The second slap in the face I received, came from “Wild Goose Chase,” a book by Mark Batterson. He brings up this idea of being “irresponsibly responsible”, meaning we get so caught up in the responsibilities we have to the world that we are irresponsible with the calling God has for us. We forget that nothing is impossible for God and let fear take over. He puts it like this:
“Over the course of our lifetime, God-ordained passions tend to get buried beneath day-to-day responsibilities. Less important responsibilities displace more important ones. And our responsibilities become spiritual excuses that keep us from the adventure God has destined for us.”
He goes on to say, “When God puts a passion in your heart…that God-ordained passion becomes your responsibility. And you have a choice to make. Are you going to be irresponsibly responsible or responsibly irresponsible?” [The latter is when you are responsible with your calling in a way that it appears irresponsible in a worldly sense.] “…pursuing a God-ordained passion, no matter how crazy it seems, is the most responsible thing you can do.”
This is exactly the trap I had fallen into. Using my responsibilities as an excuse to avoid my calling. That’s not how I want to live my life. I want to honor God as much as I’m capable and that means fully embracing the passions in my heart. I’ve realigned my intentions and my actions to do just that. I’m making space for writing in my schedule and I’m doing my best to speak meaningful things God is teaching me. It’s a journey, not a goal. I will never be perfect in my efforts but I am growing closer to Him as I embrace what He has to offer.
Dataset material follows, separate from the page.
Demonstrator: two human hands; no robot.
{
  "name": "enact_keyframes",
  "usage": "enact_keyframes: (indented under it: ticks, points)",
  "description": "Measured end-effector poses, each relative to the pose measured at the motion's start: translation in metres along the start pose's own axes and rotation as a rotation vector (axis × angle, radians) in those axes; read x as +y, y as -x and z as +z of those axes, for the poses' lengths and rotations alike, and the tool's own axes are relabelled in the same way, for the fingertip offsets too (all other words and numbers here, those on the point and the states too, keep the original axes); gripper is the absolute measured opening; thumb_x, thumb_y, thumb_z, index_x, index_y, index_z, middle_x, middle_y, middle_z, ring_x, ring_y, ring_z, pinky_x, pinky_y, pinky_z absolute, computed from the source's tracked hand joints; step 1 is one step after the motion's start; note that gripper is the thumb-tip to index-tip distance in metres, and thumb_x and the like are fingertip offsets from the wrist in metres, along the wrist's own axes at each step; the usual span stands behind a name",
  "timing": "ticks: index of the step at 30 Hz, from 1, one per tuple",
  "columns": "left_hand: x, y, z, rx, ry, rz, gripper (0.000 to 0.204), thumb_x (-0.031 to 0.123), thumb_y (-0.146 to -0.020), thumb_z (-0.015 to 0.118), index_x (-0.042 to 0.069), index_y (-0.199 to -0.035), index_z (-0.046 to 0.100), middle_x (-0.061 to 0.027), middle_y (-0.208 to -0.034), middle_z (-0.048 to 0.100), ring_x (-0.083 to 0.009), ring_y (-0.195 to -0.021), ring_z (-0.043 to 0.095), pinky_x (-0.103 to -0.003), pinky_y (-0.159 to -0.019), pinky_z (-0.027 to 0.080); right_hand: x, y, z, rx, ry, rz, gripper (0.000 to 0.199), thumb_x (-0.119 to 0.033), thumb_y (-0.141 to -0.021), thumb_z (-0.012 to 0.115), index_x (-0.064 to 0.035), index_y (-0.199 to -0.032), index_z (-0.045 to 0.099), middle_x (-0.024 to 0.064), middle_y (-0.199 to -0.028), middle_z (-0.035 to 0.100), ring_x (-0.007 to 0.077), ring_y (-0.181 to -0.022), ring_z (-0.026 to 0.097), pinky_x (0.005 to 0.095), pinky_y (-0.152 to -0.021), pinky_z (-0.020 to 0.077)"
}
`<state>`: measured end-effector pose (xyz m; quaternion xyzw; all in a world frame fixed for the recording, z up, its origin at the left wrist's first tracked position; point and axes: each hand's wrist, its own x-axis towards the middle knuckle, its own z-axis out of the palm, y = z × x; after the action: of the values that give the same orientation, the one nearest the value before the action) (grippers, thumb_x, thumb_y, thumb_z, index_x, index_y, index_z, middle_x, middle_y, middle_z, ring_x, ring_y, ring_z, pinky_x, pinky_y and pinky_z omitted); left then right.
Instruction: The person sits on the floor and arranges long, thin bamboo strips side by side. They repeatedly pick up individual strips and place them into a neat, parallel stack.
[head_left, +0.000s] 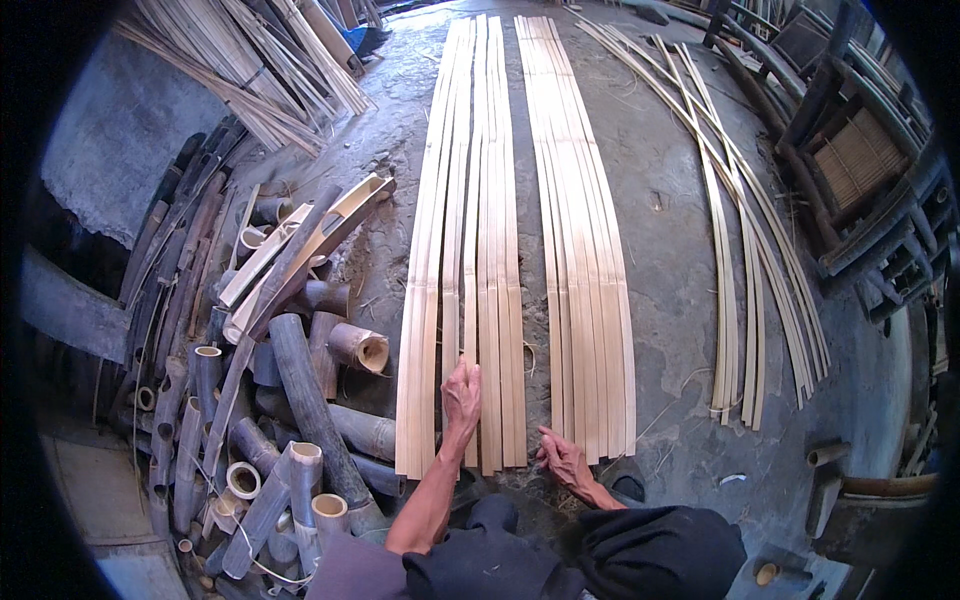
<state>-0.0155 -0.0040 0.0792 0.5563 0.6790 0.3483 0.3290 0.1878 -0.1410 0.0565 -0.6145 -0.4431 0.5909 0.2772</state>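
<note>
At the left lies a heap of cut bamboo tubes (300, 400), just beside the left bundle of long bamboo strips (465, 250). The left hand (461, 395) lies flat on these strips near their ends, fingers stretched together. The right hand (565, 462), fingers loosely spread, touches the floor at the ends of the middle strips (580, 250); a band of bare floor (670, 300) separates them from the loose strips (740, 260) at the right.

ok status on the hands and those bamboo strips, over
Left hand flat on the left batch of bamboo strips. Right hand fingering the right batch's near ends. Cut bamboo tubes piled left, clear of both.
</note>
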Motion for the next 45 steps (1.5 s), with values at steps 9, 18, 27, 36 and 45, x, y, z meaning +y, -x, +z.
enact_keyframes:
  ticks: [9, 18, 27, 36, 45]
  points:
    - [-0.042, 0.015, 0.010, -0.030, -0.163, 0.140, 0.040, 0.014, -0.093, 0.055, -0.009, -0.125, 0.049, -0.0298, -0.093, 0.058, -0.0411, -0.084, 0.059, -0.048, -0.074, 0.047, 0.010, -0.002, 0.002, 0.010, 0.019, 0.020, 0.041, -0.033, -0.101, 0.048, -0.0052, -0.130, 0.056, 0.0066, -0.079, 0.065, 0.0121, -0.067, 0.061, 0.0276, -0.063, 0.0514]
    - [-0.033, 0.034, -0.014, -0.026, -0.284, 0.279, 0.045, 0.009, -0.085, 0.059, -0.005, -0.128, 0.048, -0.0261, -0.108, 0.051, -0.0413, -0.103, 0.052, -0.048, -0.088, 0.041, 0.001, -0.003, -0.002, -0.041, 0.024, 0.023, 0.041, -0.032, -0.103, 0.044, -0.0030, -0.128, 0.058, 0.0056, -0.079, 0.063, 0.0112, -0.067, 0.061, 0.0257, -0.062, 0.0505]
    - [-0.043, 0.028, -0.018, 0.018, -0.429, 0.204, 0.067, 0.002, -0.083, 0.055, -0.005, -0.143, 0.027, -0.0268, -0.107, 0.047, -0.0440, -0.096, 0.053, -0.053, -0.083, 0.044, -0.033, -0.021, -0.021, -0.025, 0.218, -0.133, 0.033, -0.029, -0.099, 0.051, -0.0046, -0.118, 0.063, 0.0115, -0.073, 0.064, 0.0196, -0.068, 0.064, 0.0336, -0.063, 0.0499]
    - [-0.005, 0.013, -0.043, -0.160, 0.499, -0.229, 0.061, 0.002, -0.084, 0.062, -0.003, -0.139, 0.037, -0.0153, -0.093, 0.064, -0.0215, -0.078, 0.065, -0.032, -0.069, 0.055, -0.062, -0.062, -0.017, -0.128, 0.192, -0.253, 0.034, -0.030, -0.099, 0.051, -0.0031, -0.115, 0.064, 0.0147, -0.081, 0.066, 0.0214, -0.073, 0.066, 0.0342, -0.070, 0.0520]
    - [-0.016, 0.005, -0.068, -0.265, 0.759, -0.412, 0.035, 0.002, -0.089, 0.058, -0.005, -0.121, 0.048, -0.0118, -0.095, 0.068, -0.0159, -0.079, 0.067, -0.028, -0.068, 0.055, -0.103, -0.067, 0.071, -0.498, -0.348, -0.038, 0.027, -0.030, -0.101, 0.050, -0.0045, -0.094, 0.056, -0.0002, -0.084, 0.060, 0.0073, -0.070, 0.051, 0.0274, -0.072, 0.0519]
I hope what God is working in me encourages you to take a deeper look within yourself. Is there a certain passion you’ve always had but never embraced? Is there a tugging on your heart for a certain group of people, but you let fear of failure keep you stationary? Do you excel at something but let the responsibilities of everyday get in the way of stepping out? Dare to be different. Remember God’s faithfulness. Stop living by the rules the world wants you to adhere to. Those rules do nothing but trap you into normalcy. God has made you into a walking miracle; but you’ll only manifest the gifts He’s given you if you take those first steps. Let God guide your path; and let your life become honor-bound to Him. There’s nothing greater.